§ **WHAT YOU NEED TO DO**
Repeat exactly the lines of the entries below from the one with "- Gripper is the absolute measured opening" through the one with "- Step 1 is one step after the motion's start", both ends included, and nothing else.
*** DATA FOR THIS EXERCISE ***
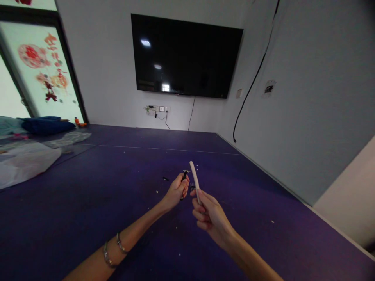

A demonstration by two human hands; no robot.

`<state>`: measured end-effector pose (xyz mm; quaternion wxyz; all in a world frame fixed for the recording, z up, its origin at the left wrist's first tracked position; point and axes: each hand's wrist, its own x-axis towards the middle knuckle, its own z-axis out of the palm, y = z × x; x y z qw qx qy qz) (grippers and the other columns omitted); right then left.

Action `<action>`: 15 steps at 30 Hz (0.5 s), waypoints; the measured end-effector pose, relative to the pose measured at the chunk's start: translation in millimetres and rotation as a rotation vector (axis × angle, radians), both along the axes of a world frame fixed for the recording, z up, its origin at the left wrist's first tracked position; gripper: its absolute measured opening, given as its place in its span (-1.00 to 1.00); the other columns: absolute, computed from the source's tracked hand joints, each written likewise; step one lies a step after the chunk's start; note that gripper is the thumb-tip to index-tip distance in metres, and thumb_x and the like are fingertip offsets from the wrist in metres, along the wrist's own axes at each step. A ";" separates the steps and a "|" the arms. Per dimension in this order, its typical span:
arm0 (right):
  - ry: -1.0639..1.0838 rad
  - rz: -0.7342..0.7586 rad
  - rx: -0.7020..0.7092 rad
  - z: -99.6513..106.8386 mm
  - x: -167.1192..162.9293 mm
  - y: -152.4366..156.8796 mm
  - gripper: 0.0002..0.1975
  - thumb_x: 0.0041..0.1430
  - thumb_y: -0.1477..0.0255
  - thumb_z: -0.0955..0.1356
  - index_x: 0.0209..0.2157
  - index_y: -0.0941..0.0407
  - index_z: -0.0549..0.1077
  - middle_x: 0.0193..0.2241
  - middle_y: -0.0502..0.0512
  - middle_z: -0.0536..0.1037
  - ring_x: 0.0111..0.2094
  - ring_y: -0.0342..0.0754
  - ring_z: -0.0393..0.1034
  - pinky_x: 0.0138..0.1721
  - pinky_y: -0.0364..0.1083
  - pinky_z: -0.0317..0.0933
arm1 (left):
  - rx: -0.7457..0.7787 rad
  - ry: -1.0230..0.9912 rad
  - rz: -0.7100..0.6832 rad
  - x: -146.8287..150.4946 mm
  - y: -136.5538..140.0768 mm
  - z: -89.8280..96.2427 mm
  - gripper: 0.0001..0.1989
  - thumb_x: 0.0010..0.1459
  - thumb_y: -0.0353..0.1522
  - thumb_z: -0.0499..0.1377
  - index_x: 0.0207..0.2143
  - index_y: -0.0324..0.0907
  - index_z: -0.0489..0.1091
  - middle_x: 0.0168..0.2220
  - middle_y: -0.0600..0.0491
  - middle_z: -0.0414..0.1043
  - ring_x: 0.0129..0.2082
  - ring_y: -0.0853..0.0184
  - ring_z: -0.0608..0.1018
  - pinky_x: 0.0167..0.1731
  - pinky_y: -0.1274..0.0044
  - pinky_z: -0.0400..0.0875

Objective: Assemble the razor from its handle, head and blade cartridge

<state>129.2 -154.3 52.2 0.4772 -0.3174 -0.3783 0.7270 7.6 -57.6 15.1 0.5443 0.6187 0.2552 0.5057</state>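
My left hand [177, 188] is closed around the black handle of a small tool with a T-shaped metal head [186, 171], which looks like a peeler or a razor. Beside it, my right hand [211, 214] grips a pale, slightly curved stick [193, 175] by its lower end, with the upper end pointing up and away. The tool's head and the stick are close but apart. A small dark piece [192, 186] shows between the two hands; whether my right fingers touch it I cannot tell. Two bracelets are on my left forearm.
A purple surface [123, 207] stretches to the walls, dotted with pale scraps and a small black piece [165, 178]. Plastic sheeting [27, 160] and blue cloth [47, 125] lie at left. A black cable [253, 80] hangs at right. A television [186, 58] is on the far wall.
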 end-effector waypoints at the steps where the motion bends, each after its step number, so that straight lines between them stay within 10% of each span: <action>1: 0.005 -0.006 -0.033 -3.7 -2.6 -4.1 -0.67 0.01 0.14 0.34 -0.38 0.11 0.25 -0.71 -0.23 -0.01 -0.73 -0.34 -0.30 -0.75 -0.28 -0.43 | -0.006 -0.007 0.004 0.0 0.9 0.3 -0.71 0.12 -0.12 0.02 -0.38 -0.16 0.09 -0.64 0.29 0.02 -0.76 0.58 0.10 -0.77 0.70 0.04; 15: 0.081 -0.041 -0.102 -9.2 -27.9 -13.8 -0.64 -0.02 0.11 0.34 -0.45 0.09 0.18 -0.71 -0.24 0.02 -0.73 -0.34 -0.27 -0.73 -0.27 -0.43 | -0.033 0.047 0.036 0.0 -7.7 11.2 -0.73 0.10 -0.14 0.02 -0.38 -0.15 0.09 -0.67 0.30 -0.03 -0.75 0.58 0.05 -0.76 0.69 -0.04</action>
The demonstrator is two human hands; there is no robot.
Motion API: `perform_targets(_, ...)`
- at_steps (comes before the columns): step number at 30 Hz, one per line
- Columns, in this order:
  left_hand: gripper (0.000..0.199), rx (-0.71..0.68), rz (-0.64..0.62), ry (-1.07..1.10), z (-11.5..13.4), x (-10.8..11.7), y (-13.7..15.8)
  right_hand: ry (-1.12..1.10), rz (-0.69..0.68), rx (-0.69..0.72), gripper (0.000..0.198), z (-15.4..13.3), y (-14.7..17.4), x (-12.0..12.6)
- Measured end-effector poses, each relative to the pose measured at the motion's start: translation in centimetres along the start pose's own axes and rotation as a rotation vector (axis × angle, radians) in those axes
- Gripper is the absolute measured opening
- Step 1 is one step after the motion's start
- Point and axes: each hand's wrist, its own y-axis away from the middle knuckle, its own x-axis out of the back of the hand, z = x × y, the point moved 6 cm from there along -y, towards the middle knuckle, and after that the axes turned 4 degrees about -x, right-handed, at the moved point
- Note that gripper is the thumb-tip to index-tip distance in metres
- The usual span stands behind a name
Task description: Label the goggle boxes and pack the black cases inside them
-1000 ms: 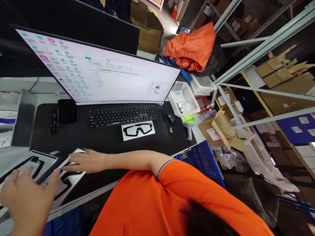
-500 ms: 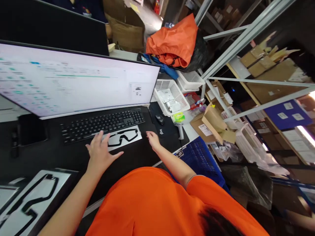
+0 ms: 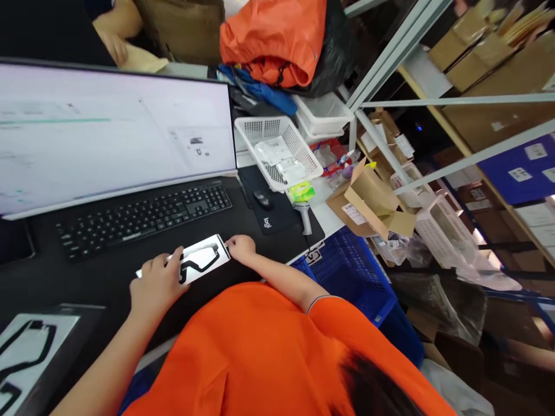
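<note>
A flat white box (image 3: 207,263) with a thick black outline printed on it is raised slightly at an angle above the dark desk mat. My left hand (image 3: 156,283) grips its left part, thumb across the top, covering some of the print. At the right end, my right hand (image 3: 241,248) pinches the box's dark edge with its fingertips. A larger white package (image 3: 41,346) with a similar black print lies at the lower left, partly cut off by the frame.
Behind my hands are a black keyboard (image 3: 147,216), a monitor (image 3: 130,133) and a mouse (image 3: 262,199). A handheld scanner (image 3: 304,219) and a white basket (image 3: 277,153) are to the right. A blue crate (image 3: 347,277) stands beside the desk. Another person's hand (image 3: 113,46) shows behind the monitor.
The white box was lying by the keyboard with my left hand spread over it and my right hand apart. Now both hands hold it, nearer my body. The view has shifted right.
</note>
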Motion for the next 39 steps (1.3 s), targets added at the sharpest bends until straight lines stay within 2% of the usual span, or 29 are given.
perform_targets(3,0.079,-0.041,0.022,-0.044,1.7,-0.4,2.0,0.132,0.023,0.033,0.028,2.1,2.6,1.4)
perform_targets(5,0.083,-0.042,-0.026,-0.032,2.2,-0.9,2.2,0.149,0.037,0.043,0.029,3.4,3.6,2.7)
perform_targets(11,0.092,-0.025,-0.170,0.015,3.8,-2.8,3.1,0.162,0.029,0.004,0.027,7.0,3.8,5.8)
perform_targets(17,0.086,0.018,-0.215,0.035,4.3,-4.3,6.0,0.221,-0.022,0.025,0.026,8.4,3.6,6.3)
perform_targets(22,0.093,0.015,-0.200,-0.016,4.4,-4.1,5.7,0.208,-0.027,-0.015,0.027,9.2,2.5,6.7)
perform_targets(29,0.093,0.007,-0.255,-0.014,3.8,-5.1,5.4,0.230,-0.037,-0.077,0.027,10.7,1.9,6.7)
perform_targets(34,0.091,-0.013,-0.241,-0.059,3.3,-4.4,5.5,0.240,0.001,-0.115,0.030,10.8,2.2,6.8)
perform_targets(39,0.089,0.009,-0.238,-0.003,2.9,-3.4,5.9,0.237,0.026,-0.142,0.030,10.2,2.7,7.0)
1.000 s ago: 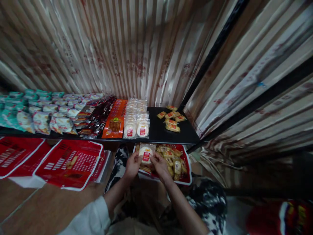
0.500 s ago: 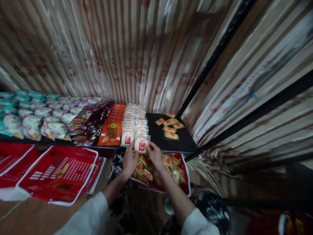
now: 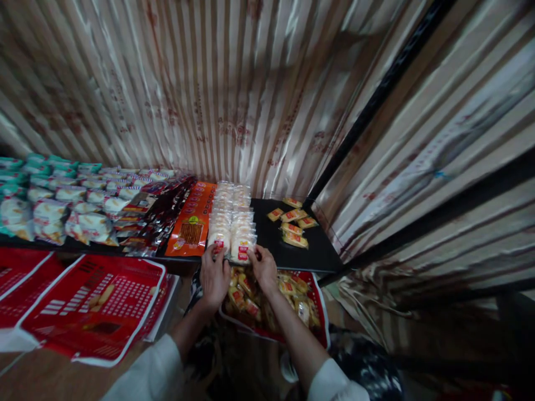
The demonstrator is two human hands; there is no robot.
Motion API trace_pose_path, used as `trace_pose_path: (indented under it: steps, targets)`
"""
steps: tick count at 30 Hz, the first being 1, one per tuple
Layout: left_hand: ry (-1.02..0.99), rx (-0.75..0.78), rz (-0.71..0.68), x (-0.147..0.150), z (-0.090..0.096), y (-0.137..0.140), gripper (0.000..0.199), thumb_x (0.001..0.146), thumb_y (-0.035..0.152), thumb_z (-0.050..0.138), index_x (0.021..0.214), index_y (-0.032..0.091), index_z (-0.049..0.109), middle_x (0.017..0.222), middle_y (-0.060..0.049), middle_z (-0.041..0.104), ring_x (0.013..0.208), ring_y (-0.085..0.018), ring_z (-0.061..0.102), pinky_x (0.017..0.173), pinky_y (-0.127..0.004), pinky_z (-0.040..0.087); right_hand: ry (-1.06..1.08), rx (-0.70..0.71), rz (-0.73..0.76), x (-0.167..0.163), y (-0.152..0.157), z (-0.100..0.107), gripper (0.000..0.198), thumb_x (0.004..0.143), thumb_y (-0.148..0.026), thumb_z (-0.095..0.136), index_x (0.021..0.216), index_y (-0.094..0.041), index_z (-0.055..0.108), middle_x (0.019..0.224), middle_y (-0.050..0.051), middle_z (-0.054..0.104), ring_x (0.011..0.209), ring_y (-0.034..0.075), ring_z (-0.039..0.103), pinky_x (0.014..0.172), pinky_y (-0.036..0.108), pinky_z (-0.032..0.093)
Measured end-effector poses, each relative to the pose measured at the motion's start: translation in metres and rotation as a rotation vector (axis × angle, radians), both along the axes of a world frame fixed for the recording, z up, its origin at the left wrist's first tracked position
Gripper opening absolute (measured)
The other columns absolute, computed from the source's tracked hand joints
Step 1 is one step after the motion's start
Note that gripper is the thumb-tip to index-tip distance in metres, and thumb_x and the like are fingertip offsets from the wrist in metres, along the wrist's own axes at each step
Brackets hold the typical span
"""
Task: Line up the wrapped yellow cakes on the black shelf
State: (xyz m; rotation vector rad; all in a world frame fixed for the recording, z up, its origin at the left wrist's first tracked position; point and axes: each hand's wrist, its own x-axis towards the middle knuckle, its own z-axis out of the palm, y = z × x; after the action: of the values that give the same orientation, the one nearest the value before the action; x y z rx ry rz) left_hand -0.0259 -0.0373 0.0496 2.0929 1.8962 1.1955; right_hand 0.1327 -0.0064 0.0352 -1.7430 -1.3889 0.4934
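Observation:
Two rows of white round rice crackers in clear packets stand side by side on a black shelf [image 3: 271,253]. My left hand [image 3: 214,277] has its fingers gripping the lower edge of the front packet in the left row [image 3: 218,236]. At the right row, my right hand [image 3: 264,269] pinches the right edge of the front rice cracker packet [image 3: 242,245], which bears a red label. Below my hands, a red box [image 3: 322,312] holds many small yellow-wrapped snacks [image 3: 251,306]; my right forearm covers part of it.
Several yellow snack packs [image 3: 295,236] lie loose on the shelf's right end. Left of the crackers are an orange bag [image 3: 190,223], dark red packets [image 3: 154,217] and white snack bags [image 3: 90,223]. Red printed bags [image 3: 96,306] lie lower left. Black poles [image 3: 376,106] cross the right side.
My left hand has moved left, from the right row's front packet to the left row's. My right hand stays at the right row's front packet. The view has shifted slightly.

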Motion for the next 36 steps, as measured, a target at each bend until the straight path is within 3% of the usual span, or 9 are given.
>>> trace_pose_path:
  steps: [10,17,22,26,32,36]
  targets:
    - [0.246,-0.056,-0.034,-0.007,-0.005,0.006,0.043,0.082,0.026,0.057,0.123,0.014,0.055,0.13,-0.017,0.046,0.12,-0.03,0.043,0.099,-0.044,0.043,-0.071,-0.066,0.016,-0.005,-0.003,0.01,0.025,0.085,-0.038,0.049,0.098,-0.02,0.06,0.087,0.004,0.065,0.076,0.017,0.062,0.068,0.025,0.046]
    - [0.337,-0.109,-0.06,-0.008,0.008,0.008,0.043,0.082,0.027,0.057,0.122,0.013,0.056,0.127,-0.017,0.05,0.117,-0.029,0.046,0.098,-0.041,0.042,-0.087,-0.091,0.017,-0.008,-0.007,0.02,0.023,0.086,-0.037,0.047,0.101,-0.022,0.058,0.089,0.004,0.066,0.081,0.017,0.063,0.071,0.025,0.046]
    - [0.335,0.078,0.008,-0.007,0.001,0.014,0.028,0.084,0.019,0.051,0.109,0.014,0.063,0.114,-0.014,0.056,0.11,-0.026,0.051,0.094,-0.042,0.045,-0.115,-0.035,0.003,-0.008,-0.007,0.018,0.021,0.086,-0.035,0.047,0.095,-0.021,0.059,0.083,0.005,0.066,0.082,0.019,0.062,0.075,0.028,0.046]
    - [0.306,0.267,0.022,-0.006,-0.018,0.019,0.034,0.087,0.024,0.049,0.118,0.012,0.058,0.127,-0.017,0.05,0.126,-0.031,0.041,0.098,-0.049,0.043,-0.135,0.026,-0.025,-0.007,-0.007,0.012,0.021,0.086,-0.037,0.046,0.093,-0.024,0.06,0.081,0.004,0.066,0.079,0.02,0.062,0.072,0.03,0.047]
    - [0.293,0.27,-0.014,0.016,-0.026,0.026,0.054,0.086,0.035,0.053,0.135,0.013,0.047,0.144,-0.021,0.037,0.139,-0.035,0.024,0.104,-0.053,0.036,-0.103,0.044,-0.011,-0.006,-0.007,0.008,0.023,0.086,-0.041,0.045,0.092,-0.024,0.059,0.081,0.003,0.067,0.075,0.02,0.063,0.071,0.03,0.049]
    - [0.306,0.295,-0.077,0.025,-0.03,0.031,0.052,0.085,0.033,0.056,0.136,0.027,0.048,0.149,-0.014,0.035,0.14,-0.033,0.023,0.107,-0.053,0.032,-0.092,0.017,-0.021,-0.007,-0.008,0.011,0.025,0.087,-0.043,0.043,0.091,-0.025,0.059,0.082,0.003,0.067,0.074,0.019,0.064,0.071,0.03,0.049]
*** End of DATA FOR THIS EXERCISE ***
§ **RESULT**
- Gripper is the absolute measured opening
- Step 1 is one step after the motion's start

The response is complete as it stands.